Un modèle atypique face aux déserts culturels
Son association, labellisée « scène conventionnée d'intérêt national art en territoire » en 2020, a produit près de 1 000 spectacles dans des lieux improbables : salles des fêtes, fermes, usines.
« Ne pas avoir d'espace dédié est un grand luxe. Cela nous oblige à créer en fonction des besoins du territoire »,explique-t-il, soulignant l'absence de chapelles artistiques.
L'art comme outil de cohésion sociale
Alors que la crise de la démocratie locale s'aggrave, Sancère défend une approche collaborative.
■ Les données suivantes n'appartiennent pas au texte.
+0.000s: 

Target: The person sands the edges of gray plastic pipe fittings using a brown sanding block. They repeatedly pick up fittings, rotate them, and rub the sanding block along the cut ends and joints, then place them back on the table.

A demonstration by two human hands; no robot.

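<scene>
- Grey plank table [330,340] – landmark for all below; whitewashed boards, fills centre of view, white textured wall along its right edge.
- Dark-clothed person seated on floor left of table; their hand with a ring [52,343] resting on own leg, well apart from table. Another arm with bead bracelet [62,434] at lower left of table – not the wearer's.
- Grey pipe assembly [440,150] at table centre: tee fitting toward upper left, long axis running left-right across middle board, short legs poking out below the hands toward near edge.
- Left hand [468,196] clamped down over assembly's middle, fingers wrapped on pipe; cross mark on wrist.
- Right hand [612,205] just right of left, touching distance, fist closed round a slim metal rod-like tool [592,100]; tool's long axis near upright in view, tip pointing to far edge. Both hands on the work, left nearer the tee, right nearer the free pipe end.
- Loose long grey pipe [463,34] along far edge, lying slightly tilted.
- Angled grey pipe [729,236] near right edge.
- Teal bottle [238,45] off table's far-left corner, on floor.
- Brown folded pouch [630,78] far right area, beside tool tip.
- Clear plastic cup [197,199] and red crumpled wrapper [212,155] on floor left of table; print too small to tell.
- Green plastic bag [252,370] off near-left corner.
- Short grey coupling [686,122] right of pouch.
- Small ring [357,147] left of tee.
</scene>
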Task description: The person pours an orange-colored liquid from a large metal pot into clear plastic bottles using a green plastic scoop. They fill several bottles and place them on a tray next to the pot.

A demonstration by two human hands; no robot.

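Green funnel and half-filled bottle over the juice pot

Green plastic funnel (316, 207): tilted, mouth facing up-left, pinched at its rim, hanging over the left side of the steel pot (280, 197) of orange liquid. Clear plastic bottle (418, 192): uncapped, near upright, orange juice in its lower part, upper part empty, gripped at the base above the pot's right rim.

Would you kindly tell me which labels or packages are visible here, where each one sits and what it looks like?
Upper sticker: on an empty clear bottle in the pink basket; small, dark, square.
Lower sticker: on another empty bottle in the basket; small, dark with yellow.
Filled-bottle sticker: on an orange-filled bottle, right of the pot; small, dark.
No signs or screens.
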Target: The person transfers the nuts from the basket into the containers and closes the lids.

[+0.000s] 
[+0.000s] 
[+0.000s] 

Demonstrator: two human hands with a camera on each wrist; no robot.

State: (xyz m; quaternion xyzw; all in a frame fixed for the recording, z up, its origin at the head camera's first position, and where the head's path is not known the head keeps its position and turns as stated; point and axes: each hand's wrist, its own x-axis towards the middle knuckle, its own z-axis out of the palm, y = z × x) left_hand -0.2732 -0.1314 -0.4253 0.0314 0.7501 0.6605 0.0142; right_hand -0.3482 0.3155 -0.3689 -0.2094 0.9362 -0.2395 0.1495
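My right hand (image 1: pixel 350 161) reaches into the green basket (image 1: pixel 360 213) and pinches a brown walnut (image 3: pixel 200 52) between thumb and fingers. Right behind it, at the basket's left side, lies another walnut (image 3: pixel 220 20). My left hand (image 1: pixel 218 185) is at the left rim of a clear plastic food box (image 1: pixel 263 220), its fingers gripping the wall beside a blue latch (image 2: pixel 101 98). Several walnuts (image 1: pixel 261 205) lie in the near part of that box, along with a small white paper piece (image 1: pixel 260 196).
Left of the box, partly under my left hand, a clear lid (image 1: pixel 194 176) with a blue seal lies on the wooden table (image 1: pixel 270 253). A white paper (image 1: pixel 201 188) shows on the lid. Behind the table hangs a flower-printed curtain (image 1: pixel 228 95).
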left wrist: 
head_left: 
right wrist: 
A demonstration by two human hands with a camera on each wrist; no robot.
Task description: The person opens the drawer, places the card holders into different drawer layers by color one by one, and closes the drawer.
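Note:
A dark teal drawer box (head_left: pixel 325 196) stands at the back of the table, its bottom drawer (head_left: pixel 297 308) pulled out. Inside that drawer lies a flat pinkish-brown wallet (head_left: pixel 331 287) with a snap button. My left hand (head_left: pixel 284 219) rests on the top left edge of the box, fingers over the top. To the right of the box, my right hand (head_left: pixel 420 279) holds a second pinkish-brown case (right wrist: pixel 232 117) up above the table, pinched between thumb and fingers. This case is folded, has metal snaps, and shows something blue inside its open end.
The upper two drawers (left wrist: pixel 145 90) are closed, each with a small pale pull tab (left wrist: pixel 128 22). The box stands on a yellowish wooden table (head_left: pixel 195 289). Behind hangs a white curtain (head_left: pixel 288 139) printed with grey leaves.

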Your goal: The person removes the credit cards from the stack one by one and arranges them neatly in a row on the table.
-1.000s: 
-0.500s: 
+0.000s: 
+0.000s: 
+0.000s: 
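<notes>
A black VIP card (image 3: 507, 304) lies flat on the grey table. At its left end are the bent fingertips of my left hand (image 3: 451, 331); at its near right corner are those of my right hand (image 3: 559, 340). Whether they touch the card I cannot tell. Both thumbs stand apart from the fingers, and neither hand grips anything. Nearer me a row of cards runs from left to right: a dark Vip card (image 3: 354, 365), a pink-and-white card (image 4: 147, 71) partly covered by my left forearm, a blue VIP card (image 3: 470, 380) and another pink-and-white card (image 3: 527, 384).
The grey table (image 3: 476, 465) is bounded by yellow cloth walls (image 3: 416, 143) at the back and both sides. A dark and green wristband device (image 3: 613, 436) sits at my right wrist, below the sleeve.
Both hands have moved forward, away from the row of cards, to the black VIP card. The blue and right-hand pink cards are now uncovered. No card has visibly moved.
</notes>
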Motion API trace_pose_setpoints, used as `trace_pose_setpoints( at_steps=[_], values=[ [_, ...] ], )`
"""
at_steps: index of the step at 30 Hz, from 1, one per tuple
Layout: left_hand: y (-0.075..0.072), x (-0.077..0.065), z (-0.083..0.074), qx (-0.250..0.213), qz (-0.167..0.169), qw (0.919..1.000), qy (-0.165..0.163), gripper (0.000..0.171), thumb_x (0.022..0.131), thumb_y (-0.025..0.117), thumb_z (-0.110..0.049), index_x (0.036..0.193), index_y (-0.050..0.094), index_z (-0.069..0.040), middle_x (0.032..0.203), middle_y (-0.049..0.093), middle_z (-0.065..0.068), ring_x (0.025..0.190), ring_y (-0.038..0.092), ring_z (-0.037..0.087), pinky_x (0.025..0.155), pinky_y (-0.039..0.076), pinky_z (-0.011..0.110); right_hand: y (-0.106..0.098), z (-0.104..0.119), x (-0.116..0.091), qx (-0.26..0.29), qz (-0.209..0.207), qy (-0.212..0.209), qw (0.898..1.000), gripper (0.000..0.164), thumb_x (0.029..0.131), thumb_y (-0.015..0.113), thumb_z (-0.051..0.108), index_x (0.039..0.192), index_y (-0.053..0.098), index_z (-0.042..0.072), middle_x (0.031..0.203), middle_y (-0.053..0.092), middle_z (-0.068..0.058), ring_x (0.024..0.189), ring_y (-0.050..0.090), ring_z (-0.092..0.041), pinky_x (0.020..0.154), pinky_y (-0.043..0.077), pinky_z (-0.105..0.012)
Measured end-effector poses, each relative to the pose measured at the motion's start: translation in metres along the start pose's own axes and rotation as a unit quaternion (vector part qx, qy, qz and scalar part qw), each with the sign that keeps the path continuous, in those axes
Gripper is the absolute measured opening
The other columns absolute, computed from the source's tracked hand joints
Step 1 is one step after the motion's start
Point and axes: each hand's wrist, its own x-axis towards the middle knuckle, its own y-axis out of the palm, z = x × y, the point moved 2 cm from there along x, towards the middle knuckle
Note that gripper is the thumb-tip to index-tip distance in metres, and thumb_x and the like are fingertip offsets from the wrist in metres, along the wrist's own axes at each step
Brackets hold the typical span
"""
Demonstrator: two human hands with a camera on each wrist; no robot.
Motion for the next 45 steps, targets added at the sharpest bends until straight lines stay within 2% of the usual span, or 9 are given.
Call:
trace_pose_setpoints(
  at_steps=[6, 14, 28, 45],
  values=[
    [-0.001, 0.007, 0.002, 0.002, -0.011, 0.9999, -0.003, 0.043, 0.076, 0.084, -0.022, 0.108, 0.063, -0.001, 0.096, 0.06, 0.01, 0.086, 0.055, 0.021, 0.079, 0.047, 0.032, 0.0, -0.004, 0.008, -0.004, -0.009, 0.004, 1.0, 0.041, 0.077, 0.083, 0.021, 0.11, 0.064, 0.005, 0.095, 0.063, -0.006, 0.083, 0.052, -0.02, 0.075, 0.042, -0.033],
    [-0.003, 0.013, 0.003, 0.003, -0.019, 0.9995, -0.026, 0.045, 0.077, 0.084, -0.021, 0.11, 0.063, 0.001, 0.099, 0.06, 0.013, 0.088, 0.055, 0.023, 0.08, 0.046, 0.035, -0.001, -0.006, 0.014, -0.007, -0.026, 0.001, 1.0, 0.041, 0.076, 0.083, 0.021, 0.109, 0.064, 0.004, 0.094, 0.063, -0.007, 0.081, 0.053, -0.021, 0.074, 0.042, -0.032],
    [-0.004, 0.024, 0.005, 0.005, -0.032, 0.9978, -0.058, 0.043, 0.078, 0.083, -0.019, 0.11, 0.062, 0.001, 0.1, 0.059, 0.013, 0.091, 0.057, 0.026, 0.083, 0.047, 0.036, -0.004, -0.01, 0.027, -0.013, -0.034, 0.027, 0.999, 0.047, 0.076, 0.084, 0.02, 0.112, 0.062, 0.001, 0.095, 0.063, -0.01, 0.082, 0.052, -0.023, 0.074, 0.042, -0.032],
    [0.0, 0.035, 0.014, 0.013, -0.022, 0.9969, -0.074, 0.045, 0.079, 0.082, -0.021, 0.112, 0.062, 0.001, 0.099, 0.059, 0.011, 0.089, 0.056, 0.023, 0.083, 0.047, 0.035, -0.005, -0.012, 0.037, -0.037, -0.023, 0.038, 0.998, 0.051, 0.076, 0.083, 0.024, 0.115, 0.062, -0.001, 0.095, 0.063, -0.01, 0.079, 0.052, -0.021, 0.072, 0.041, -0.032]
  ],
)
Son théâtre de rue, ses bandes dessinées et sa photographie contemporaine s'adressent à des publics souvent négligés. Une initiative qui contraste avec les politiques culturelles centralisées du gouvernement, souvent critiquées pour leur mépris des territoires.
Un engagement politique implicite
Son travail interroge les priorités du pouvoir en place. Alors que les budgets culturels sont sous tension, des projets comme le sien montrent que l'art peut revitaliser des zones rurales. Un contre-exemple aux discours sécuritaires et répressifs de l'extrême droite, qui néglige la culture au profit d'une vision étriquée de la ruralité.
Un modèle à généraliser ?
Face à la crise des vocations politiques, des initiatives comme celle de Sancère rappellent que la culture peut être un levier de mobilisation. Reste à savoir si le gouvernement saura en tirer les leçons.